08-05-2016 08:12 AM
So I was out at a city event shooting photos for fun for a band that was performing and one city employee asked me to share those photos with him.It was outside, a community event with kid activities, etc...
I did share the flickr album with them and they loved it, so did the band too.
As a result I just got an email from the city asking how much I would charge to shoot their Christmas event in Dec. It would include main tree lighting event, animated lights, fireworks, school choirs performing, ice carvers, snow hills, snow man building, etc..... 4+ hours.......
From what I have read online, most say charge a flat rate and not an hourly rate.
Again, this will be my first paid event, not sure what to charge. It will be all digital, no printed images from me (not set up for that).
I want to be sensitive to photography industry......
Any guidance or thoughts?
08-05-2016 10:01 AM
On rates, I have no advice. Work out ahead of time, how many photos you will turn over to them, though.
One wise guy around here always says to carry a backup camera on a critical shoot. I suppose that would hold true for your lenses, too. Since it will be cold, winter weather, plan for bad weather, and protect your gear acccordingly. Battery life suffers dramatically in cold weather, too.
08-05-2016 12:45 PM
Congrats, I suppose :). I can't help you with rate as I've never shot for money. I've been approached many times to shoot events and weddings for money but chickened out every time. I'll be an amateur forever and that's just fine with me :).

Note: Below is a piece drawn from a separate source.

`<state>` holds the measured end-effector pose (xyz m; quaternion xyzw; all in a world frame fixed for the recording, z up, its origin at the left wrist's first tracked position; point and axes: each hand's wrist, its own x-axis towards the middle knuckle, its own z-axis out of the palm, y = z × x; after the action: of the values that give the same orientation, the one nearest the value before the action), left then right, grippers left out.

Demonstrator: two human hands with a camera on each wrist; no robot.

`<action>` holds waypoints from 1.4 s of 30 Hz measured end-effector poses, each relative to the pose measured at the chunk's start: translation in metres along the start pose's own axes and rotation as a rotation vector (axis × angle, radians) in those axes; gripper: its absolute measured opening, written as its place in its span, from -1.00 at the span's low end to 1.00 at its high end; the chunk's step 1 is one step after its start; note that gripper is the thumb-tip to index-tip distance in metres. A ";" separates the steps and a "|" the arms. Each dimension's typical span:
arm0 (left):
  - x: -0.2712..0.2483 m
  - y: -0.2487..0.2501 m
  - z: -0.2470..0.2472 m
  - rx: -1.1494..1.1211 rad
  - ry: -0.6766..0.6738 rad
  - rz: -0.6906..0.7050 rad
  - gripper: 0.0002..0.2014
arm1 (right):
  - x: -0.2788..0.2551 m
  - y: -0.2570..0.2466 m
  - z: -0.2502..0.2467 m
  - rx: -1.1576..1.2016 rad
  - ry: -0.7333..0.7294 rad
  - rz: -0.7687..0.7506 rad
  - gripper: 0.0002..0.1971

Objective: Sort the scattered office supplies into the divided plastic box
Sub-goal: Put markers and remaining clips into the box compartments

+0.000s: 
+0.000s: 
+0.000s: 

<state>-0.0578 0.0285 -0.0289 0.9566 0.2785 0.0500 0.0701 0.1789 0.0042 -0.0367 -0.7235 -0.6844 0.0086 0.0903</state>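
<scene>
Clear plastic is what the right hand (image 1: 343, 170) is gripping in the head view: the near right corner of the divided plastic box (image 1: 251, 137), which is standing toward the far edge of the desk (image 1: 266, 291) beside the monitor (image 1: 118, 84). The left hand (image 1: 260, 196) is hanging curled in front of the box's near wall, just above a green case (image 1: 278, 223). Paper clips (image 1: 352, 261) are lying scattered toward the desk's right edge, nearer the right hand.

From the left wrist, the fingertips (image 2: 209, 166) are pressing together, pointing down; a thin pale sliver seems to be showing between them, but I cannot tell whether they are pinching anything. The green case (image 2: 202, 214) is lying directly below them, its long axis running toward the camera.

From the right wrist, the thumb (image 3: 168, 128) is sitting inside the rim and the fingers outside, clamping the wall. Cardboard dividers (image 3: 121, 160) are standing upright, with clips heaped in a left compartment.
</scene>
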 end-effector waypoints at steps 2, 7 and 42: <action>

One advice would be to be assertive in setting things up, posing people and never appear nervous or not knowing what to do. People feel a whole lot better if they think the photog knows what he's doing.
09-15-2016 03:16 AM
"Any guidance or thoughts?"
Yes, I do.
For events like the one you described an hourly fee is usually best. Just before I retired (almost 14 years ago now!) I charged $50 per hour. Events like this can run long and sometime, albeit rarely, short. So you need a minimum fee, too, for instance two hours or a $100 bucks in this case. I have done 4 hour events that turned into 6 hour events. I have done them that turned into 5 minute events. This is what makes the flat rate a bad idea. You charge to the next half hour. Four hours and 20 minutes equals 4.5 hours.
The really big question and don't take it lightly.
Are you sure you are ready for the pressure? If you take a job where people are depending on you and expecting you to produce, you must. Excuses like it was too dark or too cold, I had a flat tire on the way, etc, don't cut it.
What gear do you have? Two cameras is a real good idea. Almost mandatory. Extra batteries? Flash? Extra SD cards (use several small capacity ones, 8GB). Never use a single large SD card. Anything that can fail will fail.
After you are through with the shoot, what about post? You need to set a fee for this too. A four hour shoot means about 2 days of post. How will the the photos be delivered and when? For this type shoot I provide a DVD. Collect the minimum fee before hand and collect the rest when you deliver the DVD. Lastly for get everything in writing. Exactly what is expected from everybody.
Go shoot Christmas!
09-15-2016 08:11 AM
One thing I'd add to Ernie's very sound advice is to find out whether your City has a Public Information Officer and open a dialogue with him/her. It should help you gauge the City's expectations and find out how they've handled similar arrangements in the past.
BTW, just as Ernie's advice is based on experience, so is mine. I've just retired from a 21-year stint with a medium-sized City government (population 100,000+), and for the past eight years or so my responsibilities have included taking pictures for the City. During that time I often worked closely with our PIO, and we were a big help to each other.
09-15-2016 08:46 AM
Great advice everyone, thank you.
I have been keeping in contact with the City's special events & marketing Planner who hired me.
I was hired at a flat rate for both days.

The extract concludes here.